The genetic algorithm has the better test set score.

Despite the score difference, the best hyperparameter combinations found by both algorithms are fairly similar. It appears that the genetic algorithm was able to find a better combination of hyperparameters because it had more freedom to select hyperparameter values from within the available range. For example, for the `max_features` hyperparameter the grid search had only 4 possible options: 0.25, 0.5, 0.75 and 1. (Of course, the number of options could be increased, but this would significantly hurt performance: in this case adding another possible value of `max_features` would slow down the algorithm by 25\%.) The genetic algorithm was able to find the more optimal value of ~0.91, since during mutations new values of `max_features` are sampled uniformly from the [0.25, 1] range. However, this does depend on luck, and it's possible that in another experiment the genetic algorithm would never generate that mutation and end up with a worse result instead. The grid search at least guarantees that every combination of hyperparameter values in the grid will be tested, even if those values aren't optimal.

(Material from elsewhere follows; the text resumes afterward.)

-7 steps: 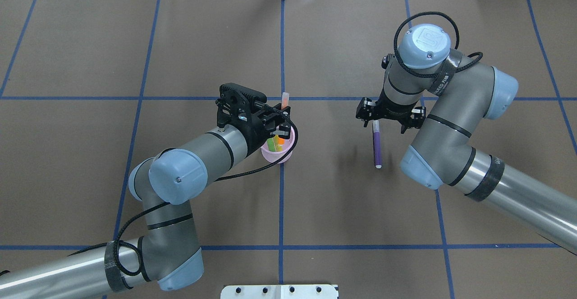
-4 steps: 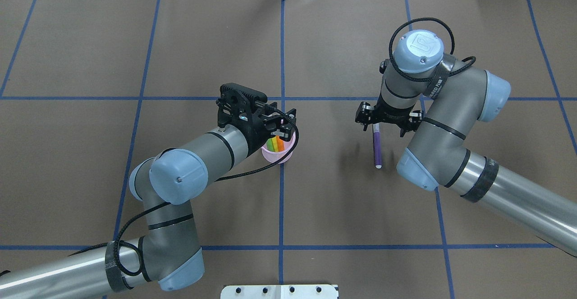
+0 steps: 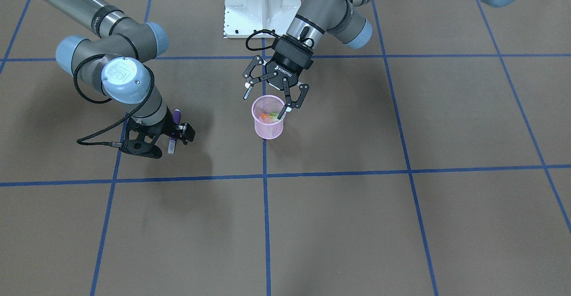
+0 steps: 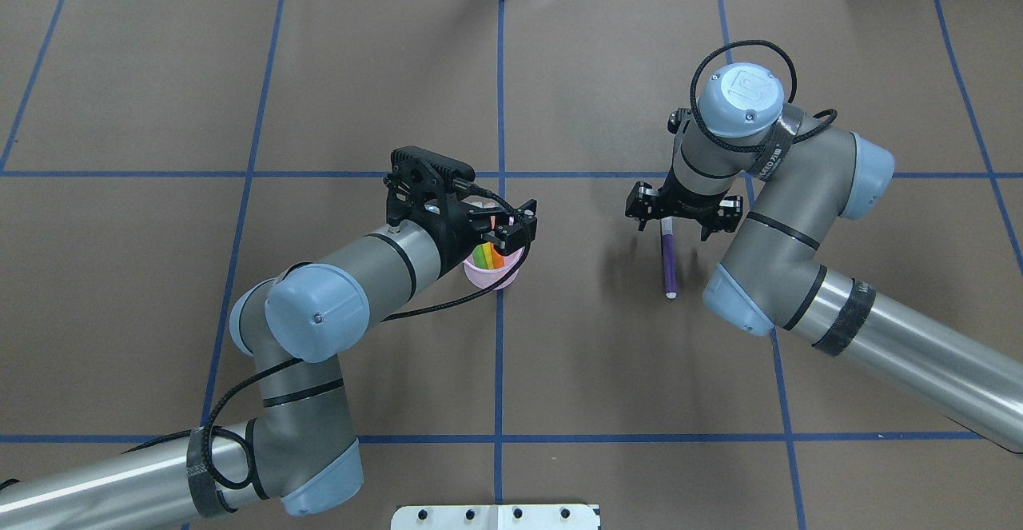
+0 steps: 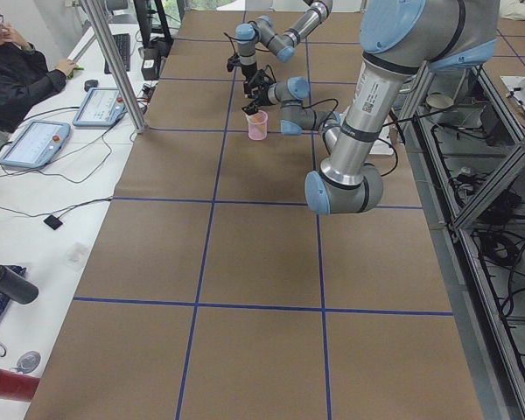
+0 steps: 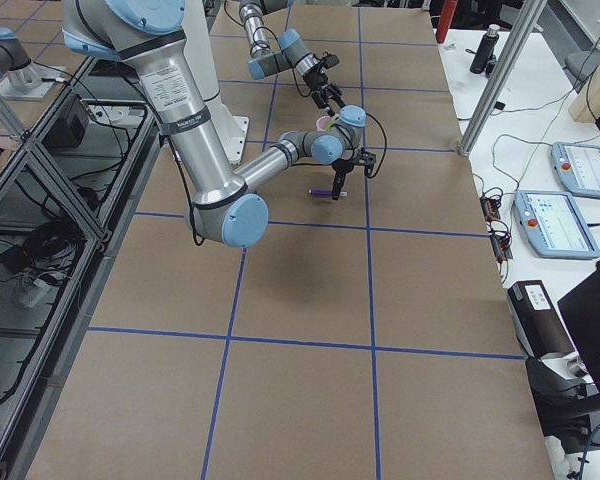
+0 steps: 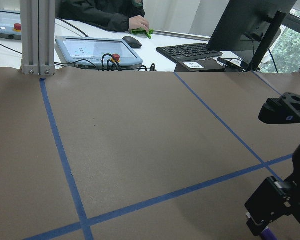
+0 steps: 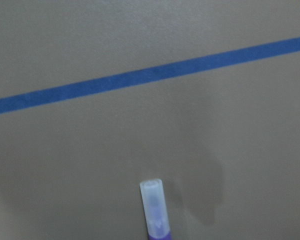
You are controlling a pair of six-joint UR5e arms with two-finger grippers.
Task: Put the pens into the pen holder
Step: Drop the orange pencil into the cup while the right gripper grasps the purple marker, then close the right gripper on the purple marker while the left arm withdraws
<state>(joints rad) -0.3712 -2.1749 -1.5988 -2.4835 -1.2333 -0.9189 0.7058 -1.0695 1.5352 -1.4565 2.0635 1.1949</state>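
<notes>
The pink mesh pen holder (image 4: pixel 489 276) stands near the table's middle, also in the front view (image 3: pixel 267 128). Orange (image 4: pixel 498 259), yellow and green (image 4: pixel 480 256) pens stand inside it. My left gripper (image 4: pixel 511 228) hangs just over its rim, open and empty, with its fingers spread in the front view (image 3: pixel 266 100). The purple pen (image 4: pixel 669 262) lies on the table to the right. My right gripper (image 4: pixel 673 224) is open, low over the pen's far end, with one finger on each side. The right wrist view shows the pen's whitish cap (image 8: pixel 153 200).
Blue tape lines (image 4: pixel 499 114) divide the brown table cover. A white base plate (image 3: pixel 261 6) sits at the robot's side. The left wrist view shows the right gripper (image 7: pixel 282 200) across the table, with monitors and a person beyond the far edge.
The orange pen dropped from my left gripper into the pen holder, and that gripper opened. My right arm shifted a little left, its open gripper settling over the purple pen's end.
</notes>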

Here's how much time each algorithm took to perform the search (taken from the `gentun` training logs):
- grid search (4 possible values for each of 5 hyperparameters, 1024 combinations evaluated): 2 hours 14 minutes
- genetic algorithm (20 generations, population size 50, 1030 combinations evaluated): 1 hour 59 minutes

The genetic algorithm seems to be slightly faster, even though the number of trained models is about the same. One reason for this could be that the grid search is forced to evaluate every single parameter combination, including those which are slow to train. If these slow combinations also happen to produce worse model quality (e.g. learning rate too small), then they will quickly "go extinct" in the generic algorithm and it won't spend as much time evaluating them.

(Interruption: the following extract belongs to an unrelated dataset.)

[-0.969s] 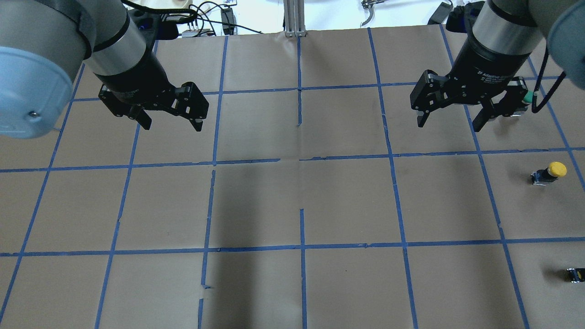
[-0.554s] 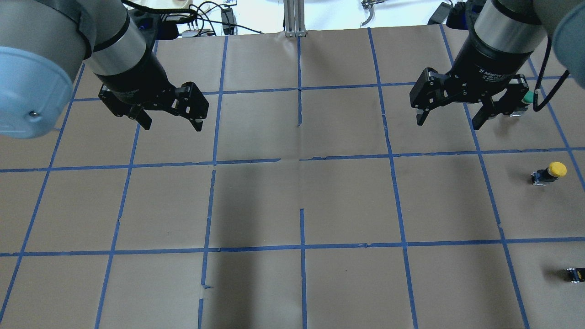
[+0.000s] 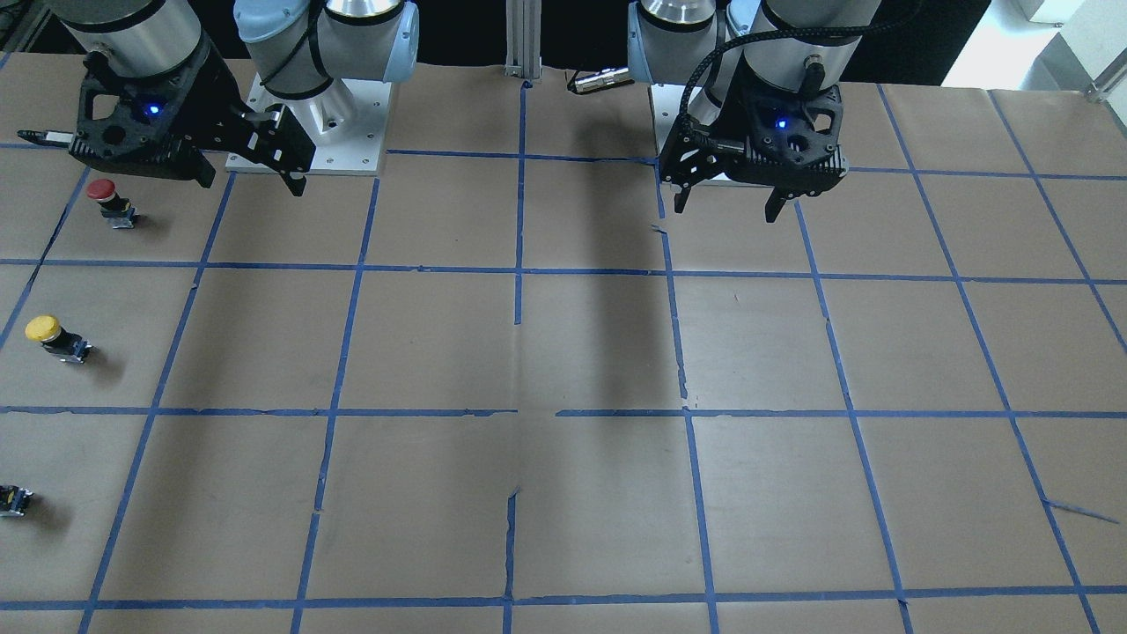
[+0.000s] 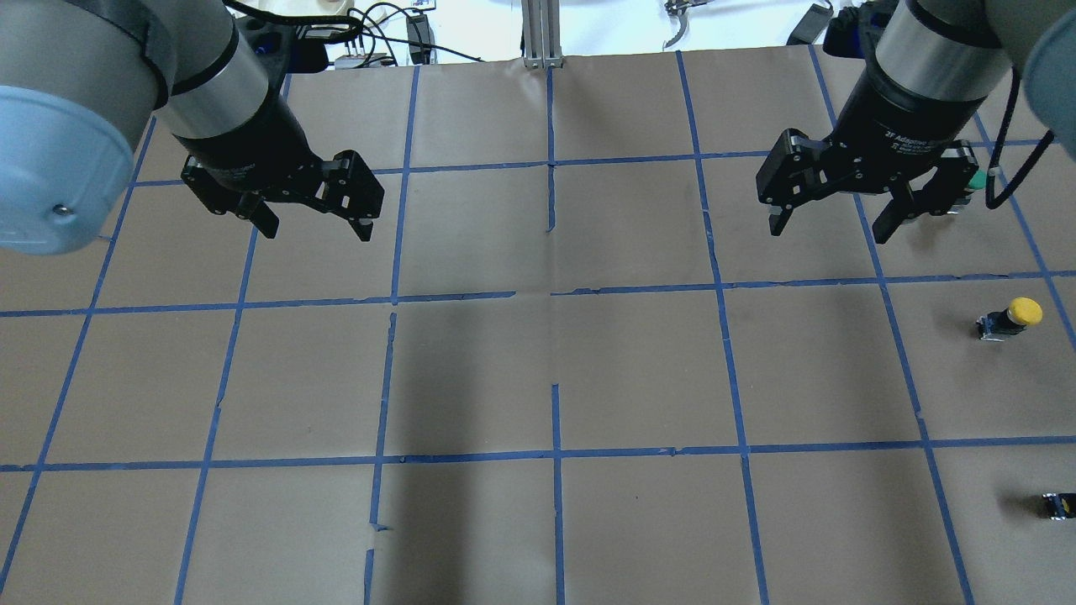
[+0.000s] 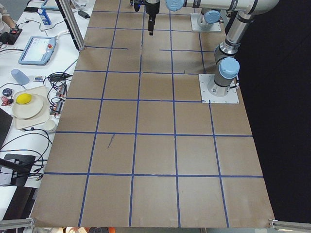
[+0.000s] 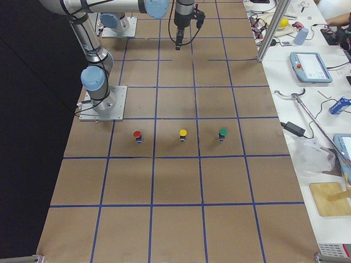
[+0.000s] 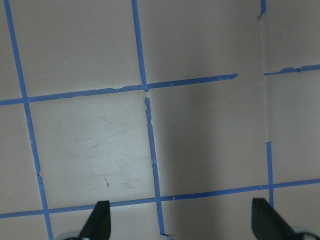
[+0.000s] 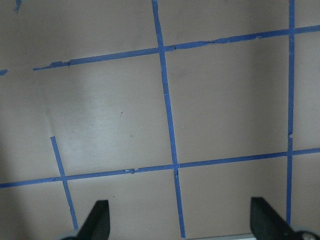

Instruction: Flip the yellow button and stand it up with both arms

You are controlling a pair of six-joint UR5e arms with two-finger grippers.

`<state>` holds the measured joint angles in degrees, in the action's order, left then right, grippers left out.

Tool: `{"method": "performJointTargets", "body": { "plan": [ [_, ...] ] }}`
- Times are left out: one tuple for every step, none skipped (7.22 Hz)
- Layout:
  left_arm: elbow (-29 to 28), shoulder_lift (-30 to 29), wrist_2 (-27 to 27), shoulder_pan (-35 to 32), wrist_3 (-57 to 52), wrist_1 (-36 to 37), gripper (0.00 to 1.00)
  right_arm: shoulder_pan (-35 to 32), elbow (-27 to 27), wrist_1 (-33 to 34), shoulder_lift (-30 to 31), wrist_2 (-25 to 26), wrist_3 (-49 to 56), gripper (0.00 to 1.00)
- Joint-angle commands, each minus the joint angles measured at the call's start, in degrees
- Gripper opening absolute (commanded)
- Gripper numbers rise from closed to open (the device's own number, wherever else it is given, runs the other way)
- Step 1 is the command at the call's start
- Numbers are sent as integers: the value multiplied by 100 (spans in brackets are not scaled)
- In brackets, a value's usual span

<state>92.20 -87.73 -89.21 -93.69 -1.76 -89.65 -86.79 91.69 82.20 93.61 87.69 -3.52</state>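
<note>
The yellow button (image 4: 1011, 319) is being shown standing on its dark body, cap uppermost and long axis vertical. In the overhead and front-facing views it is being shown leaning sideways, but in the exterior right view the cap is being shown straight over the body. It is being borne by the table (image 4: 639, 370), well apart from the right gripper (image 4: 828, 230), outward of its fingers and nearer the robot's base, and far from the left gripper (image 4: 318, 229). Both pairs of fingers are being held spread wide over the taped paper, with nothing being pinched. A green button (image 4: 973, 178) is being half hidden behind the right gripper's outer finger and is being shown whole only in the exterior right view. A red button (image 3: 104, 195) is being shown outward of the right fingers in the front-facing view. A small dark block (image 4: 1059, 504) is being cut off by the frame edge, so whether it has a cap cannot be told.
</note>
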Motion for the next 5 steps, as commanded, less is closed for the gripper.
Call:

It should be noted that the genetic algorithm could be made even faster with caching. Since there are usually many identical individuals (hyperparameter combinations) in the population, the genetic algorithm often has to train and evaluate the model with the exact same hyperparameters several times. If the scores for these models were cached, the algorithm would be much more efficient. The `gentun` library does not seem to implement this natively, but it could be implemented in a custom `Handler` subclass.

In conclusion, here's how the two methods compare on different factors:

- **Quality:** the combination found by the genetic algorithm produces a better score both when cross-validating and on the test set.
- **Performance:** the genetic algorithm is faster, likely because it does not have to evaluate many slow low-quality hyperparameter combinations. However, this could change on a different task where the slower models actually have higher quality. In addition, the genetic algorithm can be made even faster with caching, unlike grid search.
- **Comparison of selected hyperparameters:** they ended up being fairly similar, but the genetic algorithm benefitted from being able to select values that don't appear in the grid search grid.
- **Influence of random chance:** the genetic algorithm could produce different results depending on the random seed, whereas grid search is entirely deterministic. More experiments would be needed to check how much the genetic algorithm's quality depends on the randomness of the mutations.

The model trained with the best hyperparameters found by the genetic algorithm can be found in [`models/hist_gradient_boosting_tuned.p`](../models/hist_gradient_boosting_tuned.p). The training script for that model is [`train_tuned.py`](train_tuned.py).